WORK TO BE COMPLETED:
The whole listing is to be given again without alteration, except that its pictures are dropped.

PROVIDED INFORMATION:
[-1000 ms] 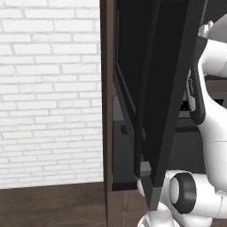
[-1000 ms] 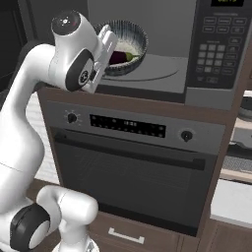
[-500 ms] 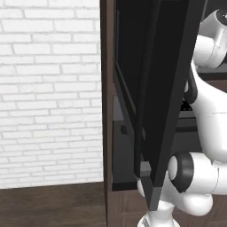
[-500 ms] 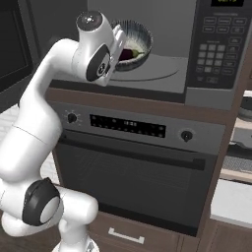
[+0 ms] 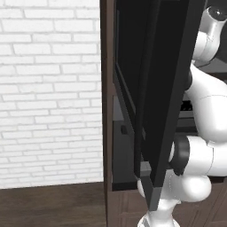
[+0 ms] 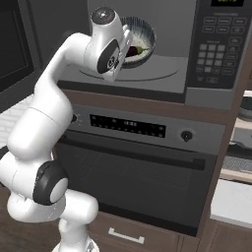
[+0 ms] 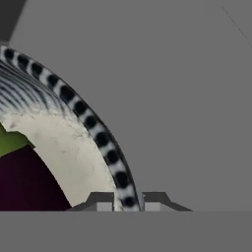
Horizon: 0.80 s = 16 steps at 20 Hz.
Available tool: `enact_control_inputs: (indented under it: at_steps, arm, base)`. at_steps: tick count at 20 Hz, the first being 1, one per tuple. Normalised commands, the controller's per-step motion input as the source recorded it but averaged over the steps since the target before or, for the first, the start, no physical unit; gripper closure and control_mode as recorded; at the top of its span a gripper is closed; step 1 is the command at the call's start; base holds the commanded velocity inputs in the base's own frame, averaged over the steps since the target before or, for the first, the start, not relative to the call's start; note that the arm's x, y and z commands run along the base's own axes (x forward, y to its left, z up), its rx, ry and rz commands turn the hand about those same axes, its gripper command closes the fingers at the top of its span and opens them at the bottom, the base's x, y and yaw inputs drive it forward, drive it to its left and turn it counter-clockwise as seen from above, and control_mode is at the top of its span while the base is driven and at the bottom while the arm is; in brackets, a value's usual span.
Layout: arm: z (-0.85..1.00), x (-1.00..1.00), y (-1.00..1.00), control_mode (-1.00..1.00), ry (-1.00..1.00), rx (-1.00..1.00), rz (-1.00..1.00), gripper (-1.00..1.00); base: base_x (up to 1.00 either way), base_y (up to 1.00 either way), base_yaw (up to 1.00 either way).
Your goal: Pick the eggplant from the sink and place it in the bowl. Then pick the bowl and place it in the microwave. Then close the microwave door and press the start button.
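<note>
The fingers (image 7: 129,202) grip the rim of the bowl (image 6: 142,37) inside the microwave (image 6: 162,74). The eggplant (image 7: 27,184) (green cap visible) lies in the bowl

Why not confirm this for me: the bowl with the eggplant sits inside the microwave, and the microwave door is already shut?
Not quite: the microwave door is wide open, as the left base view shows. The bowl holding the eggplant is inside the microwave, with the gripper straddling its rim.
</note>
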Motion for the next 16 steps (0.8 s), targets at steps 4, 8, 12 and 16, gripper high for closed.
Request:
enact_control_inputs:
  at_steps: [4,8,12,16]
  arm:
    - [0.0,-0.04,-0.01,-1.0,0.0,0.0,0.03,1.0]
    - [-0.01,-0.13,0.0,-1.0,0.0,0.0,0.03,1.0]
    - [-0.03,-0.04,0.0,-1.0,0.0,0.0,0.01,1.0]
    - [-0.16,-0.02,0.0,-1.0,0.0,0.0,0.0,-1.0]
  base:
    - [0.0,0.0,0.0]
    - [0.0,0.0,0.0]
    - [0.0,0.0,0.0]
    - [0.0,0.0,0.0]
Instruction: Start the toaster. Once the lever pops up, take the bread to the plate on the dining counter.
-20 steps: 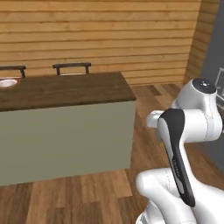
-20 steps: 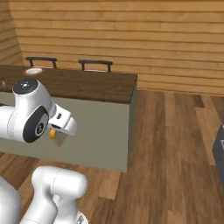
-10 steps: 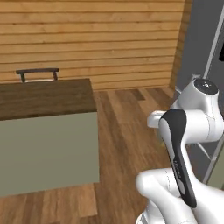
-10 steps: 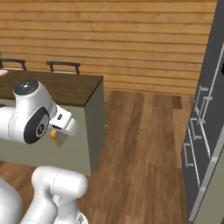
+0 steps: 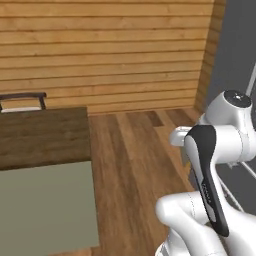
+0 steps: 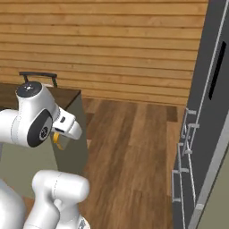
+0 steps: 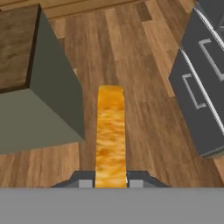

WRITTEN RESPONSE:
[-1000 ms] 
[-1000 ms] 
[-500 ms] 
[-500 ms] 
[+0 ms] 
[+0 ms] 
[+0 ms] 
Horizon: 0.80 s = 16 steps at 20 Hz.
Available tool: `enact_control_inputs: (indented under it: at_steps, arm, base)`. at_steps: tick count at 20 Hz, the first being 1, one per tuple. Normalised commands, the controller's per-step motion input as the source recorded it but averaged over the steps since the target before or, for the first, the start, no physical unit; gripper closure and control_mode as recorded; at the top of its span a gripper is closed; step 1 is the command at the call's start; base holds the commanded velocity inputs in the base's own frame, averaged over the steps since the target before or, for the first, the start, not relative to the call's start; note that the arm's x, y and z commands run along the base's own axes (x forward, y to its left, z up), its rx, ry and rz commands turn the hand about those same axes, its gripper command closes the fingers at the top of its span and opens them at the bottom, the base's x, y and yaw inputs drive it forward, drive it to its left and turn it counter-clockwise as seen from above, and control_mode is at the top of its span while the base is driven and at the bottom while the arm is; in brackets, a value's usual span.
Layout: arm: z (-0.85..1.00), x (-1.00..1.00), y (-1.00..1.00), control_mode (-1.00..1.00), ry (-1.00..1.00), rx (-1.00..1.00), rz (-1.00..1.00), gripper (-1.00..1.00); base: base_x (up to 1.00 either way), base_y (up to 1.00 either way), base_yaw (up to 1.00 either way).
Your goal: Pick the eggplant from the sink and place it in the bowl. Then pick the bowl and place it in the microwave. Then close the microwave door and press the start button.
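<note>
The fingers (image 7: 129,202) grip the rim of the bowl (image 6: 142,37) inside the microwave (image 6: 162,74). The eggplant (image 7: 27,184) (green cap visible) lies in the bowl

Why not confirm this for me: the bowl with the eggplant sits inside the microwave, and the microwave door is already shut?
Not quite: the microwave door is wide open, as the left base view shows. The bowl holding the eggplant is inside the microwave, with the gripper straddling its rim.
</note>
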Motion for the next 16 steps (0.8 s), targets at steps 4, 8, 12 and 16, gripper high for closed.
Request:
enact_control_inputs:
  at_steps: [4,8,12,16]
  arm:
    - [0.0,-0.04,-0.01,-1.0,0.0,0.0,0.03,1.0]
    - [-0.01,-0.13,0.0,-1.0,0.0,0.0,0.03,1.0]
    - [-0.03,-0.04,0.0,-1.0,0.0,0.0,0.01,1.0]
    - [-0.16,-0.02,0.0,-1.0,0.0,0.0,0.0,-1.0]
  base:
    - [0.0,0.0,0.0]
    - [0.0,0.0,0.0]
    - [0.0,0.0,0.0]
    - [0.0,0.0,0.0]
Instruction: Start the toaster. Once the lever pops up, take the bread to the plate on the dining counter.
-20 steps: 
-20 steps: 
-10 steps: 
-10 steps: 
+0 steps: 
+0 steps: 
+0 steps: 

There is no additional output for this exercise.